1

I have a lot of XML documents with mixed content, i.e. they contain paragraphs of normal text with interspersed XML for formatting etc., unrelated to the document structure).

I need to segment these paragraphs within the existing XML document:

  • identify permissible "breakpoints" based on textual criteria (sentence boundaries - full stop, tab etc.)

  • divide the paragraph into segments defined by adjacent pairs of breakpoints (segment start and end points), i.e. wrap everything between the two breakpoints in a <seg> tag.

  • The paragraph start and end are also valid breakpoints.

  • But a breakpoint pair cannot be used if it clashes with the XML structure.

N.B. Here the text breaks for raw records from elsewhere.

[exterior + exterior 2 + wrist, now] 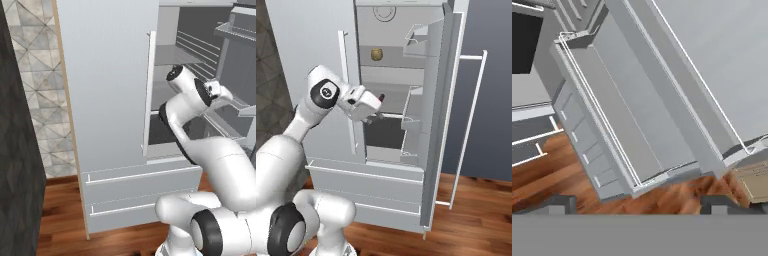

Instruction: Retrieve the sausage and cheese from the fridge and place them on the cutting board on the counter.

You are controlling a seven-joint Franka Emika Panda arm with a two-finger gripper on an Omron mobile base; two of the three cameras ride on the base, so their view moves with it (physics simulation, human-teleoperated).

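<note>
left base view: a dark textured wall fills the far left edge, with pale patterned tile behind it and reddish wood floor (60, 210) below. next comes the fridge (107, 90), a tall pale-grey unit with light wood side trim; its left door is closed, with a long white bar handle (148, 92) down its right edge, and two drawers with white handles sit at its base. to the right of that door the fridge stands open, showing grey shelves and a darker compartment lower down. the white robot arm (220, 165) rises from the lower right and bends toward that opening.

right base view: the arm comes up from the lower left, and the gripper (377, 107) sits at the front of the open fridge, level with the middle shelf. its dark fingertips point inward and hold nothing; the jaws are spread apart. above it, on an upper shelf, rests a small yellowish-brown item (376, 54), too small to identify. further right, the open right door (438, 125) swings outward, carrying white door bins on its inner face, with its white bar handle on the outer side.

hand view: the picture is tilted; the door's inner face and an empty white-rimmed door bin (617, 115) run diagonally, with wood floor beneath and two dark fingertips (559, 202) set wide apart at the bottom.
</note>
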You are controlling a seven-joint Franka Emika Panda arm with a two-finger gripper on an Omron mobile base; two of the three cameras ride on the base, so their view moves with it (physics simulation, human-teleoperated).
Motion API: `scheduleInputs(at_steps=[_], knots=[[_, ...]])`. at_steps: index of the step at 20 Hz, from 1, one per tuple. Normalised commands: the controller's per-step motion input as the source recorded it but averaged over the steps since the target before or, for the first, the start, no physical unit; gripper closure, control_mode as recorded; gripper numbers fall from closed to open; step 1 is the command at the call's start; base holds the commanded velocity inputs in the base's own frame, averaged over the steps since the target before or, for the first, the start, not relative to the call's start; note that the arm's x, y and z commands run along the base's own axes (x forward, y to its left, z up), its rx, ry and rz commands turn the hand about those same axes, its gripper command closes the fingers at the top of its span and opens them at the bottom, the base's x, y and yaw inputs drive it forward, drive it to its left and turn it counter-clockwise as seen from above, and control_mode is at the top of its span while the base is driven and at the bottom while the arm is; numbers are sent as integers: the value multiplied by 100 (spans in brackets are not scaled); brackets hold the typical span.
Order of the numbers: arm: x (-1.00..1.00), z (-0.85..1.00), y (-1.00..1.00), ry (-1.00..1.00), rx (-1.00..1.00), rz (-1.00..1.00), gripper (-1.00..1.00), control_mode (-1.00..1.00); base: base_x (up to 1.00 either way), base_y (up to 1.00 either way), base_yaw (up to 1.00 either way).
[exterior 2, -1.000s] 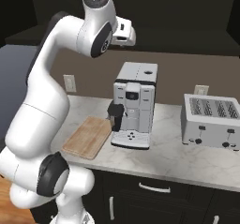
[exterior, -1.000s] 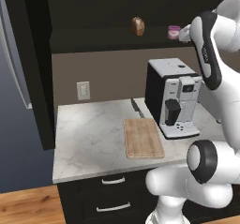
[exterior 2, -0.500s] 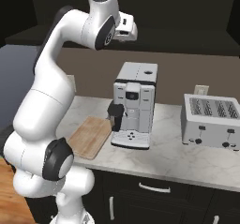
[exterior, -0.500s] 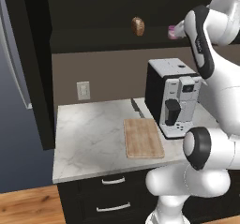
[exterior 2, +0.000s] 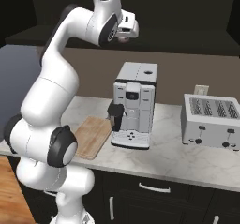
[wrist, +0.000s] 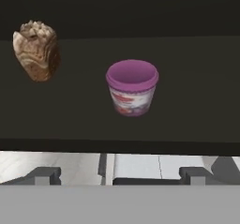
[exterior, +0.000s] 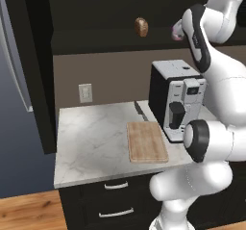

The simplest example goes like this:

<par>Hello <x>you</x>. How are you?</par> might be segmented into <par><seg>Hello <x>you</x>.</seg> <seg>How are you?</seg></par>

But when the interspersed tags span across a potential breakpoint:

<par>Hello <x>you. How are you</x>?</par> cannot be split up and I can only make <par><seg>Hello <x>you. How are you</x>?</seg></par>

A complication is that a breakpoint, if defined simply as a text index, is ambiguous in terms of the XML structure, e.g.:

<par><x>Hello you. How are you?</x></par> can only be split with all breakpoints inside the <x> tag as <par><x><seg>Hello you.</seg> <seg>How are you?</seg></x></par>

I've been trying to do this with lxml, but that quickly became rather complicated. Each segment's start and end breakpoints have to be at the same "level" within the tree, but that could mean being in the text property of one tag and the tail of another; inserting a new tag means moving some of the surrounding text to other tags; the "level" is ambiguous for empty text/tails, etc etc. It didn't feel very natural at all.

What's a better way to do this?

Thank you so much!

Monkimo
  • 11
  • 2

1 Answers1

1

The best option to transform xml is xslt. Maybe you take a look here as a starting point: "How to transform an XML file using XSLT in Python?"

And this question: "Tokenize mixed content in XSLT" explains some basics in that what you also might want.

Siebe Jongebloed
  • 3,906
  • 2
  • 14
  • 19